3. Get comfortable getting flexible. In these trying times, Sievert suggested that vendors may need to find new ways to support their designer clients—everything from flexible return policies to free storage for orders. The bottom line? Offer solutions. “Ask new questions and figure things out,” she advised. “Say, ‘I may not be able to do that, but let’s try this.’” She also added that those measures don’t have to become an ironclad part of a business: “Here’s something to resist: The idea that if I do this now, they’ll want this forever,” she said. “Put a deadline on it so you’re not beholden to it forever.”
Meanwhile, the American Society of Interior Designers had scheduled a call with members to go over its 2020 economic outlook report, spearheaded by economist Bernie Markstein. The numbers had been compiled during calmer times, but interestingly, Markstein didn’t see the coronavirus as justifying a huge revision to this year’s outlook. “My basic message is: The economy is strong. There’s a lot of impact we have to deal with, [but] when this is over, we’re going to see a rebound in the economy; we will see spending coming back,” he said.
Over an hourlong call, Markstein repeated the “Keep calm and carry on” message and went over a few predictions. Here are a few takeaways:
1. Communication and honesty will be key. “If you really are in trouble, you want to talk to clients and see if payments can be accelerated. You can also talk to your vendors, and ask if can you hold off on payments on some items. If you’ve got a banking relationship, talk to your bankers. If you do that, you will have a better chance of survival,” said Markstein.
2. Think local. A lot of the news will be national, but what matters most is what’s happening in your neck of the woods.
3. Keep half an eye on the markets.
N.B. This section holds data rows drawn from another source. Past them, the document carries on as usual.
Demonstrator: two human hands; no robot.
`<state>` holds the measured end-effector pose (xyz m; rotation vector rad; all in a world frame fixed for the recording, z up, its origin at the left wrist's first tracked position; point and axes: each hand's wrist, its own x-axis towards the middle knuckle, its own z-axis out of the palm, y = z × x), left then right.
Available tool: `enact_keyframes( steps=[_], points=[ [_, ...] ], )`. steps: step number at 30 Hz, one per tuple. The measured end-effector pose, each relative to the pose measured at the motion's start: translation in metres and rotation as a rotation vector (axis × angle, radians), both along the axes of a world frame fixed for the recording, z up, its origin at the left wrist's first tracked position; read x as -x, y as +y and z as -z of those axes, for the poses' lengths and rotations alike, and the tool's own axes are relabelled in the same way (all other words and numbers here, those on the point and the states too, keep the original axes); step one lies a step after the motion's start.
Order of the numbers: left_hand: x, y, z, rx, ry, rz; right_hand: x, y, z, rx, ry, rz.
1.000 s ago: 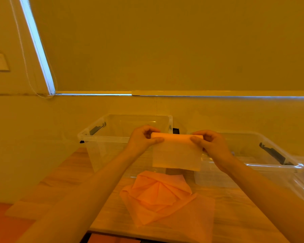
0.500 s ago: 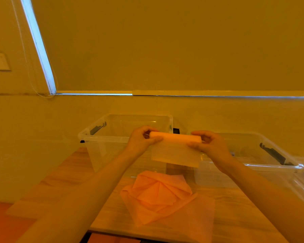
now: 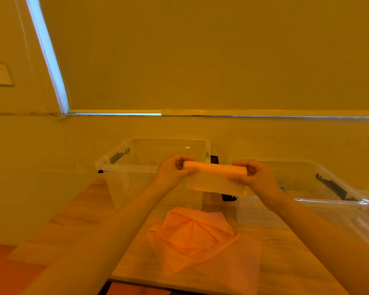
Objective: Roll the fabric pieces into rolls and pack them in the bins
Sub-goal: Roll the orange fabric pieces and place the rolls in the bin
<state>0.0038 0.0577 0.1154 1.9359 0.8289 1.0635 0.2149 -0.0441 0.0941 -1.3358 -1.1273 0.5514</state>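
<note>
The left hand (image 3: pixel 173 171) has its fingers curled over the top of one end of a partly rolled fabric piece (image 3: pixel 215 176) with the thumb pressed underneath, and the right hand (image 3: pixel 254 177) pinches the other end the same way, fingers above and thumb below. Between them the roll lies level in the air, a tight pale orange tube with a short thin flap of unrolled cloth hanging below it, translucent enough that the bin wall shows faintly through. It is held above the gap between two clear plastic bins: the left bin (image 3: pixel 124 167) behind the left hand, the right bin (image 3: pixel 328 201) beyond the right wrist, both with dark latch handles and nothing plainly visible inside. On the wooden table (image 3: pixel 73 220) nearer the person lies a loose heap of orange fabric (image 3: pixel 192 235), creased and folded over itself. No writing or label can be read anywhere; a pale wall switch (image 3: pixel 1 74) sits at far left.
</note>
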Motion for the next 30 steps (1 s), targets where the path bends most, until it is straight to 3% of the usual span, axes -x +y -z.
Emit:
enact_keyframes(
  steps=[8,15,21,30],
  points=[
    [0.0006,-0.0002,0.0021,0.069,-0.026,0.004,0.0038,0.0001,-0.0006,-0.012,-0.036,0.044],
    [0.0023,0.0024,0.0035,-0.005,0.080,0.012,0.0049,0.0025,-0.0005,0.001,-0.057,0.093],
    [0.0019,0.0010,0.0046,0.019,0.071,-0.004,0.0026,0.0020,-0.0049,-0.023,0.044,0.036],
    [0.0010,0.0018,0.0049,-0.029,0.113,0.000,0.0044,0.0017,-0.0058,-0.019,-0.047,0.096]
  ],
)
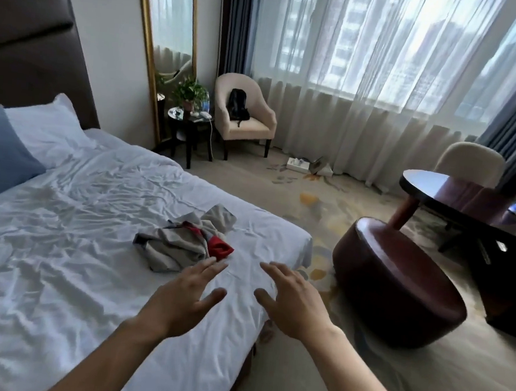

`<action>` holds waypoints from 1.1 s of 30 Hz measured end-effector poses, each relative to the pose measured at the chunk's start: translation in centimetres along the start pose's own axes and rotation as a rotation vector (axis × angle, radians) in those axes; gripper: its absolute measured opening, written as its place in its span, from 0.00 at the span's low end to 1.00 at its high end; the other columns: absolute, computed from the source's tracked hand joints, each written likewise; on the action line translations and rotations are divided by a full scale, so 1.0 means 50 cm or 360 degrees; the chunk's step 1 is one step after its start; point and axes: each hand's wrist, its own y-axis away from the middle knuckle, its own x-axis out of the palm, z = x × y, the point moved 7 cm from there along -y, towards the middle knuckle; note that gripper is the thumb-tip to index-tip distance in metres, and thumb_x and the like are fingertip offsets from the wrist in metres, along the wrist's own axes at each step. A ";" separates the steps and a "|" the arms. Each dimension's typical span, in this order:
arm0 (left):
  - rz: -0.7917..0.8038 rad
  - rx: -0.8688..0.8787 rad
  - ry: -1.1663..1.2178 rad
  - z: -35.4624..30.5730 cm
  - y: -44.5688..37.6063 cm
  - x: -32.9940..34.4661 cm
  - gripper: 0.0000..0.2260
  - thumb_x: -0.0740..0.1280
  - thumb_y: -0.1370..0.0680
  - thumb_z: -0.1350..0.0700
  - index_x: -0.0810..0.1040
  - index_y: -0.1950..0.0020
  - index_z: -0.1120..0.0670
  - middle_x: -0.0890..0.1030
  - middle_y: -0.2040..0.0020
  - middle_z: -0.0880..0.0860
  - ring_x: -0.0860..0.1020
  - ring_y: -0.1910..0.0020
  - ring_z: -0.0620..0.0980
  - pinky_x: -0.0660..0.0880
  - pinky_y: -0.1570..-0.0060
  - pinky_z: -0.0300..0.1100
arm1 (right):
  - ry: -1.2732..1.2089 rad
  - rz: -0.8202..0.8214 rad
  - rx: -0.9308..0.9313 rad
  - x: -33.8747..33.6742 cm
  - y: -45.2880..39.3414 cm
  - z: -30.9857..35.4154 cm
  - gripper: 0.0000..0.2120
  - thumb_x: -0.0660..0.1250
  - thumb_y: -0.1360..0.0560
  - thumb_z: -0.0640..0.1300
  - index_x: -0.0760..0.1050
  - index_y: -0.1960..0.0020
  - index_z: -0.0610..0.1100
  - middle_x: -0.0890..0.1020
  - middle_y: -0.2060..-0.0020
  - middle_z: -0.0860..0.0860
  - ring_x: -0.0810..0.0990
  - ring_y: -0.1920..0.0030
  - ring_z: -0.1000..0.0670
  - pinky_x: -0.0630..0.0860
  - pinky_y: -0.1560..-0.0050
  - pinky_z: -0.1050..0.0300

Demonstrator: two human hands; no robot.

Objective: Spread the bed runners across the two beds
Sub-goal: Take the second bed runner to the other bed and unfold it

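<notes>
A crumpled bed runner, grey with red parts, lies in a heap on the white bed near its foot end. My left hand hovers just in front of the heap, fingers spread, fingertips close to the red part and holding nothing. My right hand is over the bed's foot corner, fingers apart and empty. Only one bed is in view.
A round dark red ottoman stands on the carpet right of the bed foot, beside a dark table. A beige armchair with a black bag, a side table and a mirror stand beyond. Pillows lie at the headboard.
</notes>
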 end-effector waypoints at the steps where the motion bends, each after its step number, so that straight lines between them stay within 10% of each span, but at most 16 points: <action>1: -0.0023 -0.0028 0.0004 0.002 -0.046 0.008 0.30 0.49 0.24 0.29 0.55 0.23 0.33 0.56 0.21 0.37 0.57 0.24 0.39 0.68 0.32 0.47 | -0.0001 0.0001 -0.0024 -0.002 -0.046 -0.032 0.30 0.58 0.22 0.64 0.59 0.23 0.57 0.66 0.25 0.57 0.68 0.28 0.51 0.68 0.33 0.52; 12: -0.0153 -0.0432 -0.0013 0.035 -0.417 0.009 0.27 0.52 0.21 0.33 0.59 0.22 0.38 0.57 0.21 0.41 0.58 0.24 0.42 0.65 0.32 0.46 | 0.0010 0.0212 -0.0484 0.012 -0.489 -0.187 0.29 0.57 0.22 0.64 0.59 0.23 0.56 0.67 0.26 0.56 0.69 0.29 0.50 0.68 0.34 0.53; 33: -0.0309 -0.1380 0.0403 0.479 -0.554 0.158 0.27 0.53 0.20 0.35 0.55 0.22 0.37 0.56 0.21 0.40 0.56 0.24 0.41 0.66 0.32 0.46 | 0.0141 0.0766 -0.0887 0.427 -0.974 -0.098 0.26 0.61 0.22 0.57 0.66 0.26 0.52 0.75 0.32 0.52 0.74 0.35 0.49 0.72 0.40 0.53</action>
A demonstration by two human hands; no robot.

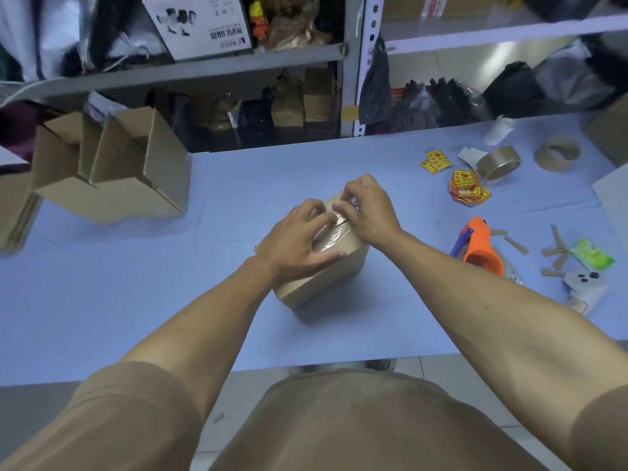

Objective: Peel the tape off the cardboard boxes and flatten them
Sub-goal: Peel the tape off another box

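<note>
Tape (334, 234), clear and glossy, runs along the top seam of the small cardboard box (326, 277) standing on the blue table (238, 178), and both hands sit right on it. The right hand (368, 210) has its fingertips curled in over the far stretch of the strip, apparently pinching or picking at a lifted bit of film; whether it truly has hold of a free end cannot be told, since the fingers hide it. The left hand (299, 241) lies spread across the near part of the lid, fingers fairly straight and pressing down, thumb stretched along the front edge, holding nothing.

To do this step well, I judge the left hand should keep the flaps pinned just beside the peeling point while the right draws the strip back low and slowly along the seam, so the film comes away whole rather than tearing or pulling the paper face off the board. The box is directly beneath both palms, its front faces showing below the left wrist.

Further out, to the right of the right forearm lies an orange tape dispenser (481, 248); beyond that hand are red-and-yellow stickers (467, 190) and a roll of brown tape (498, 163). Well off to the left of the left hand stand open cardboard boxes (129, 171), apparently not yet flattened.
</note>
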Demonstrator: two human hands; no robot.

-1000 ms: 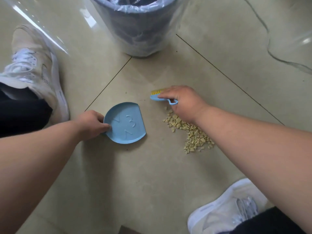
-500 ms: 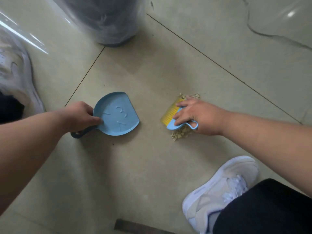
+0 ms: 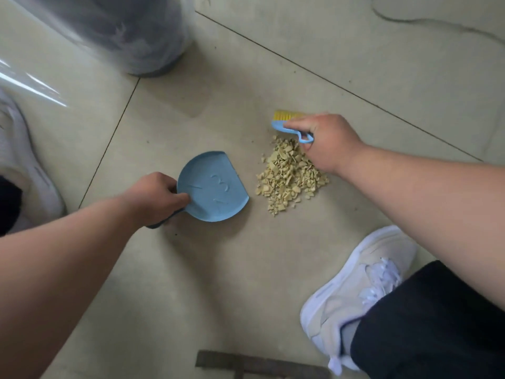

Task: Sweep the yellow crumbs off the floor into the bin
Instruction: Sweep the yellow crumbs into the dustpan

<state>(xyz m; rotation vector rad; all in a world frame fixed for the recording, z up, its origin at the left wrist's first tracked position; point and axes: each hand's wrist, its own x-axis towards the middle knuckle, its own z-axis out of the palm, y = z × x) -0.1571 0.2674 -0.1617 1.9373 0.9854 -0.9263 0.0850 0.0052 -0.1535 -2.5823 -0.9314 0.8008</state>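
Note:
A heap of yellow crumbs (image 3: 289, 176) lies on the beige tiled floor. Just left of it rests a small blue dustpan (image 3: 216, 187), empty, its open edge facing the heap. My left hand (image 3: 155, 196) grips the dustpan's handle. My right hand (image 3: 325, 139) holds a small blue brush (image 3: 287, 124) with yellow bristles, lifted to the far side of the heap. The bin (image 3: 131, 34), lined with a clear plastic bag, stands at the top left; its rim is out of view.
My white shoes are on the floor at the left edge (image 3: 24, 165) and at the lower right (image 3: 360, 285). A dark flat strip (image 3: 259, 366) lies at the bottom. A thin cable (image 3: 426, 21) runs across the top right.
The brush came off the crumbs and moved to the heap's far side, uncovering the pile. The dustpan stayed beside the heap in my left hand. The camera view shifted.

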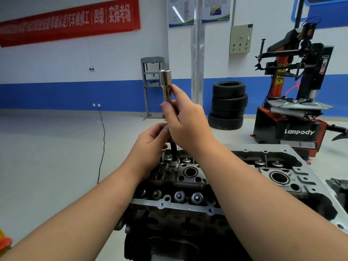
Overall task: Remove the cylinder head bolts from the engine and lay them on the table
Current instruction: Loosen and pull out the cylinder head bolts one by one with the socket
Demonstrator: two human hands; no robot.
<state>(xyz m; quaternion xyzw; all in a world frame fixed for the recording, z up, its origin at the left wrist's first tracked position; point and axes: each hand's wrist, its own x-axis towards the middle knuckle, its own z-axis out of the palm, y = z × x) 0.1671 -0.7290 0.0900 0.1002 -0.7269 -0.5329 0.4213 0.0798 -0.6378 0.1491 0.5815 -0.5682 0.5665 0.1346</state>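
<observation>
Bright, even indoor light; soft shadows. Glare streaks the wall poster (180,11). Wide-angle bending warps the edges; the red banner (69,21) reads blurred.

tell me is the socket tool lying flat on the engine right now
No, the socket tool stands upright over the cylinder head, held by the right hand and left hand.

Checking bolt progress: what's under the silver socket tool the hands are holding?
Below the socket tool, gripped by the right hand and left hand, a dark shaft descends into the cylinder head. The hands cover where tool and shaft meet, and the shaft's lower end is hidden.
</observation>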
Though Markstein sees the economy bouncing back, stocks have taken an undeniable hit. “High-net-worth individuals have been hit hard by the stock market drop; they’re more likely to pull back,” said Markstein.
—Kaitlin Petersen and Fred Nicolaus
The global response to COVID-19 is rapidly evolving, with new information coming in a constant flow. Below, we’ve gathered the latest updates that pertain to the design industry.
- Government relief. Senate Republicans introduced a bill on Thursday that would provide hundreds of billions of dollars in business loans, corporate tax cuts and checks of as much as $1,200 for taxpayers. The plan would also place limits on a paid-leave program that was put into place earlier this week.
- Extended tax deadline. The Treasury Department announced today that they would extend the tax deadline to July 15, giving private citizens and businesses an extra three months to file. State tax deadlines will vary.
- Border closures. Nonessential travel between the U.S. and Canada and Mexico will be banned starting at midnight on Saturday.